Nil Nil - 11 months ago 59
Python Question

Fastest way to count a list of words in an article using python and/or NLTK

I am looking for how many times all words in a bag of words are found in an article. I am not interested in the frequency of each word but the total amount of times all of them are found in the article. I have to analyse hundreds of articles, as I retrieve them from the internet.
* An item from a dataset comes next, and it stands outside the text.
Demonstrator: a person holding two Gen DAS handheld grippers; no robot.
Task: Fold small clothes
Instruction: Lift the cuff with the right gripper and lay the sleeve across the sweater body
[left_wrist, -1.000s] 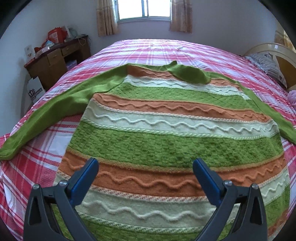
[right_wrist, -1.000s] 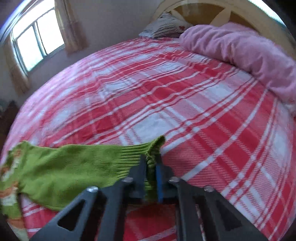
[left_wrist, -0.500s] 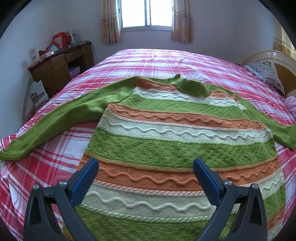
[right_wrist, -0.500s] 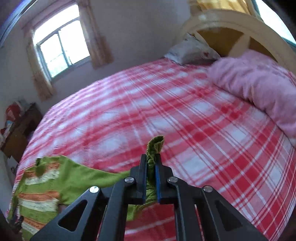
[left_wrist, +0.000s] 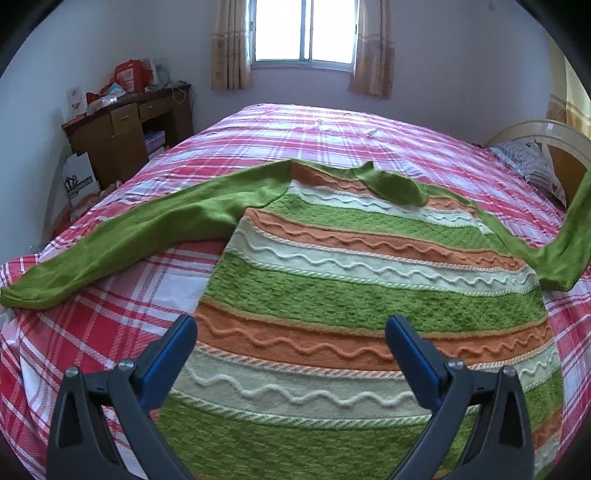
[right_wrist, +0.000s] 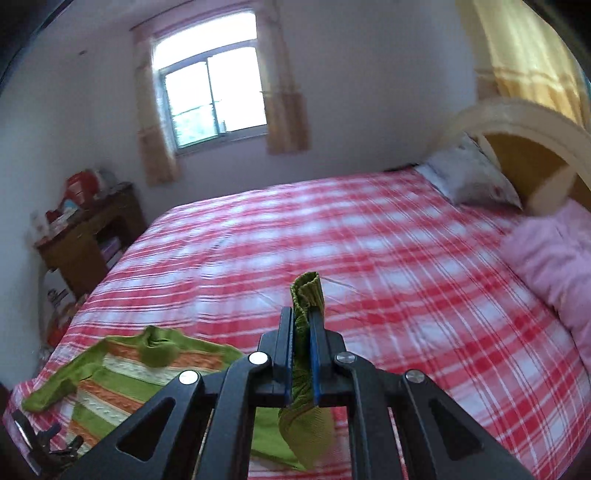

My algorithm takes long since each article is about 800 words.

Here is what I do (where amount is the number of times the words were found in a single article, article contains a string with all the words forming the article content, and I use NLTK to tokenize.)

bag_of_words = tokenize(bag_of_words)
tokenized_article = tokenize(article)

occurrences = [word for word in tokenized_article
if word in bag_of_words]

amount = len(occurrences)

Where the tokenized_article looks like:

[u'sarajevo', u'bosnia', u'herzegovi', u'war', ...]

And so does the bag_of_words.

I was wondering if there's any more efficient/faster way of doing it using NLTK or lambda functions, for instance.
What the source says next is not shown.